Hi readers. Thanks for coming by for a read.
Once it became obvious the Olathe Medical Center Cardiac Physical Therapy folks weren’t opening the doors on Independence Day, I knew I was in trouble. Felt the pressure building, depression setting in. Scurried around searching under things for anti-depressant drugs, then remembered I’ve never had any of those.
Hell, here the colonies declare themselves free to select their own masters instead of the British ones who’d been turning up their noses for so long, and the hired help start wanting holidays to celebrate having a different set of masters.
And here my old ticker I’m trying to persuade to kick up the ejection to, say, 20% instead of 10%-and-some-change is whining and complaining that I’m not lifting a finger to help it along. Heart muscle giving winks and nods to the defibrillator, whispering to the lungs and arteries that I’m a lazy, no-good-for-nuthun slacker wastrel.
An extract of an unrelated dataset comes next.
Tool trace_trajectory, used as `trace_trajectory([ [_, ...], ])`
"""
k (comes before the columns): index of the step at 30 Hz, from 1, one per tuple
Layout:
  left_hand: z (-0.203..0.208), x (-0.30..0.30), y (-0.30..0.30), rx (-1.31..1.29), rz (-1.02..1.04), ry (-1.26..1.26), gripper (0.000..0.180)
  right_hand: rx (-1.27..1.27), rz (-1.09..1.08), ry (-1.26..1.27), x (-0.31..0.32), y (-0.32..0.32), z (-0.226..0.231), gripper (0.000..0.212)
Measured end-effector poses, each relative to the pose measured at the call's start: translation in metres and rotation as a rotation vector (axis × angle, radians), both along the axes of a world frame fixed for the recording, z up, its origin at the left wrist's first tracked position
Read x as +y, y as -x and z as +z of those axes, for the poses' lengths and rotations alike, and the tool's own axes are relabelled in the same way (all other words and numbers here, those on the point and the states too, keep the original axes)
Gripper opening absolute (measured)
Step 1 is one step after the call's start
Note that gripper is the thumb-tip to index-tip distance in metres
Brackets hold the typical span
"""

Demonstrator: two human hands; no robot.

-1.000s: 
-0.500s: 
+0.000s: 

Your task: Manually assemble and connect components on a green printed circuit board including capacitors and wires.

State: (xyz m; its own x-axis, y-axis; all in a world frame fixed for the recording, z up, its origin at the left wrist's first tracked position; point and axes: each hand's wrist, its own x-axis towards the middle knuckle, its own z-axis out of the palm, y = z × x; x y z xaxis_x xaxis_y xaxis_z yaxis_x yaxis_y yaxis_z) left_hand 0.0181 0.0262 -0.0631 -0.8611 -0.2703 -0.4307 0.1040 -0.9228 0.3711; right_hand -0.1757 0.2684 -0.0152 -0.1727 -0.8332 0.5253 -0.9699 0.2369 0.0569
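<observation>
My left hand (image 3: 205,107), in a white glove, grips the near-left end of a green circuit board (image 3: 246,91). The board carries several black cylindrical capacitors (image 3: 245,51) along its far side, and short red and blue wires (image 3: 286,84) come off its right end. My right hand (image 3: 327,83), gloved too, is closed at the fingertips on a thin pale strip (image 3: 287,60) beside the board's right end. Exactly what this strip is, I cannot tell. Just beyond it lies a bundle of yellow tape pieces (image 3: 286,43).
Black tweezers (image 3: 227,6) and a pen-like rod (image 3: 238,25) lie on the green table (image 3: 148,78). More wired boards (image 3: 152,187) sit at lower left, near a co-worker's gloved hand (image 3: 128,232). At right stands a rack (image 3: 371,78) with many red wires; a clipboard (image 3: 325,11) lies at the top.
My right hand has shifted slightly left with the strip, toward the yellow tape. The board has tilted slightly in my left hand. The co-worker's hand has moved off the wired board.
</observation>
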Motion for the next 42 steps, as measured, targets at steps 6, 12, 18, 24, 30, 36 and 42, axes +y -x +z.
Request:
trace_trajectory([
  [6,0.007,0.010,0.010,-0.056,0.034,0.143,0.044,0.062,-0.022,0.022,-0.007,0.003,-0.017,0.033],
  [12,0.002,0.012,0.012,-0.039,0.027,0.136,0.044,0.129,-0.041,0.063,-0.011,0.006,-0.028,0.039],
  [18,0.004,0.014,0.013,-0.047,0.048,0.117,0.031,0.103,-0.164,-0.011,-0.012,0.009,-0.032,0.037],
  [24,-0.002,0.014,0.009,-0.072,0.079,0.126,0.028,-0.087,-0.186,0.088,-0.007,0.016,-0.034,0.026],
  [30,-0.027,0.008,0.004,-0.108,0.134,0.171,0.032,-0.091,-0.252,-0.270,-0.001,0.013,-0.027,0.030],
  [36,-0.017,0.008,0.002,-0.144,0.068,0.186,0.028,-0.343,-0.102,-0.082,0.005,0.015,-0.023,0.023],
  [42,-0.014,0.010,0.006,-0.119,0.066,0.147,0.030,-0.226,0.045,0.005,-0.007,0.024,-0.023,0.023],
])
Obviously I couldn’t sit still for that. If I’m ever going to climb any more mountains, if I’m going to find the Lost Adams Diggings, damn me, I’m going to have to do physical therapy whether the hospital is shut down, or whether the whole bunch is out there eating hot dogs and popping fireworks.
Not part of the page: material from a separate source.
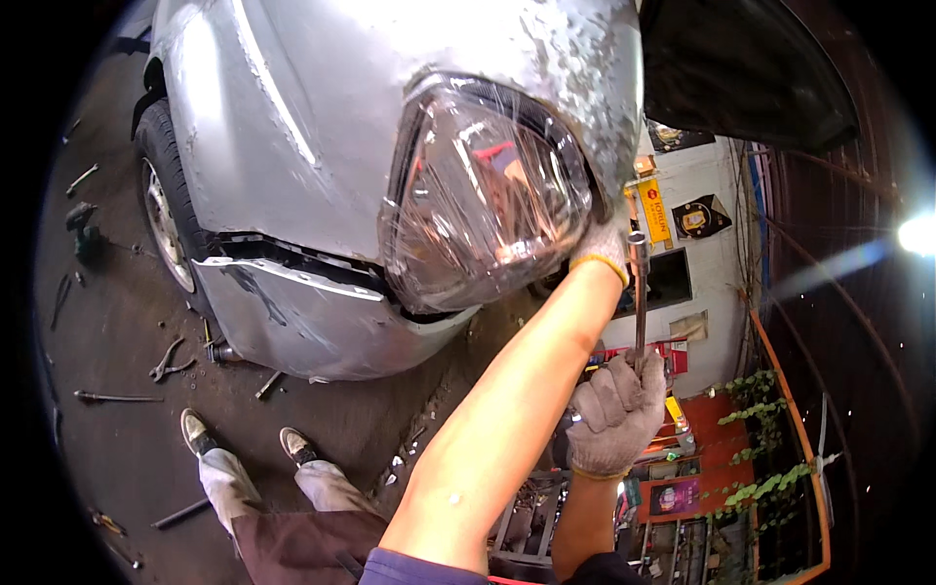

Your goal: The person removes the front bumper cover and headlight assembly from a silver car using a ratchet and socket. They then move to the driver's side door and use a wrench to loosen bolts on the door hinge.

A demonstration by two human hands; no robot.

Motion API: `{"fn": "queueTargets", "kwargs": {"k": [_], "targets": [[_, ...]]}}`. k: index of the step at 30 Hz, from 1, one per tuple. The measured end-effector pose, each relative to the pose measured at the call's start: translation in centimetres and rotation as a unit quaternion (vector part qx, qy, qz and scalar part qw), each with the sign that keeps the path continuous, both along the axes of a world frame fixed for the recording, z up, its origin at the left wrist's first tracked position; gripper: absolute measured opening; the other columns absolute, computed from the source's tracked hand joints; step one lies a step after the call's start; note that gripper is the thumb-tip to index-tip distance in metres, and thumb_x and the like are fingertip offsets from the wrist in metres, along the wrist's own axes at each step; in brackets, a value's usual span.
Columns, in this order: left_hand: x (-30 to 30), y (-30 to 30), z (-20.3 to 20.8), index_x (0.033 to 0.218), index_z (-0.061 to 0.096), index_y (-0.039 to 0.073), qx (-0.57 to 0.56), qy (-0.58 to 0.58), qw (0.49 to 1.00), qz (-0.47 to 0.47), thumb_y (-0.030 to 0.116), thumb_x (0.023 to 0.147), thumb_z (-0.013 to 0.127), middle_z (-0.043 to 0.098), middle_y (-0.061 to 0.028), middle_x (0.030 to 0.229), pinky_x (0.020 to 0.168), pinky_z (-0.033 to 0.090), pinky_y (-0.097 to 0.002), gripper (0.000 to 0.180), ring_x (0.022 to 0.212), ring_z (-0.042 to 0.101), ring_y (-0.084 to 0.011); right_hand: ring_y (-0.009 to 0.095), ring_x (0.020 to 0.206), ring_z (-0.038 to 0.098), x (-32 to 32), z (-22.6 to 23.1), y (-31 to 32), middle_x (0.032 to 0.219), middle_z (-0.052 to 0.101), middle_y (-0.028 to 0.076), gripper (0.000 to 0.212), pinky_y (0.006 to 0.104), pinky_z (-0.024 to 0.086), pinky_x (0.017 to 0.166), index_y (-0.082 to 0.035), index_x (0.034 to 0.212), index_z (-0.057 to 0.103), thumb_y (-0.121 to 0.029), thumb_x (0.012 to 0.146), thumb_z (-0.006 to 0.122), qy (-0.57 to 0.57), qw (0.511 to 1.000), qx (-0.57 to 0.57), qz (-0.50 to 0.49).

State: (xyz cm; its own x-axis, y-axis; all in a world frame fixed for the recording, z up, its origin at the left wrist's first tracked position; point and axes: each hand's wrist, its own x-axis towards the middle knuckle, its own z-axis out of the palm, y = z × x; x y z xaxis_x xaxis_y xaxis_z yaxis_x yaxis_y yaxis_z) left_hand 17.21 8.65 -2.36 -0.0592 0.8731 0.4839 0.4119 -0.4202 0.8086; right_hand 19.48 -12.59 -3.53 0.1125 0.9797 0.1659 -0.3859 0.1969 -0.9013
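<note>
A car headlight (478, 195), covered in wrinkled clear film, sits at the corner of a silver car body (322, 107). My left hand (606, 252), in a knitted glove with a yellow cuff, reaches in at the headlight's right edge. Its fingers are hidden there, so I cannot see what they hold. Just below, my right hand (616, 414), in a grey glove, is closed round the lower end of a long metal socket wrench (640, 292). The tool stands upright in the picture, its round head beside my left wrist.
The bumper (331, 327) hangs with a gap below the scuffed fender. On the dark floor lie pliers (171, 363), a long bar (117, 397), a cordless drill (86, 234) and a wrench (83, 178). My shoes (297, 446) stand near the bumper. Metal shelving (531, 517) is at the lower right.
</note>
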Motion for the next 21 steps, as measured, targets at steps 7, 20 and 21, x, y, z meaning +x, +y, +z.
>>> {"fn": "queueTargets", "kwargs": {"k": [7,20,21], "targets": [[-0.4,-0.8,-0.8,0.119,0.059,-0.001,0.005,0.024,0.999,0.024,0.012,0.091,0.058,0.061,-0.0209,0.124,0.096,0.050,-0.0393,0.030,0.115,0.060,-0.0329,0.005,0.041,0.022,0.2,0.1,-1.2,0.059,0.031,-0.008,0.025,0.0245,0.018,0.035,-0.014,0.095,0.054,-0.030,0.110,0.042,0.003,0.999,0.003,-0.050],[-1.1,-1.8,-1.5,0.105,0.069,0.001,0.021,0.099,0.992,0.077,0.014,0.087,0.064,0.067,-0.0198,0.113,0.088,0.054,-0.0396,0.023,0.105,0.065,-0.0318,0.005,0.046,0.025,1.5,1.5,2.5,0.063,0.031,-0.007,0.019,0.0227,0.021,0.040,-0.008,0.103,0.057,-0.025,0.107,0.051,-0.029,1.000,0.003,-0.012],[-1.1,-1.9,-1.6,0.104,0.070,0.001,0.020,0.109,0.991,0.081,0.014,0.087,0.064,0.068,-0.0197,0.112,0.088,0.054,-0.0396,0.022,0.104,0.066,-0.0318,0.005,0.046,0.025,2.1,1.4,2.5,0.063,0.031,-0.007,0.019,0.0227,0.021,0.040,-0.007,0.104,0.058,-0.025,0.107,0.051,-0.016,1.000,0.002,0.008]]}}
So I joined the Olathe Community Center gym for a month. Went down there early this morning, walked around acting like real people, mounted a walking machine and walked the hell out of things. Wandered over to the weight machines and humped my upper body a while whoopteedoo. Walked around the track looking down on pee-filled hot tubs and swimming pools, looking out windows into the parking lot, at pictures hung on the walls.
Sagged to my knees and breathed a while, telling the bastards who were asking if I was okay to mind their own damned business. Piss me off.
Feeling pretty groovy, all things considered.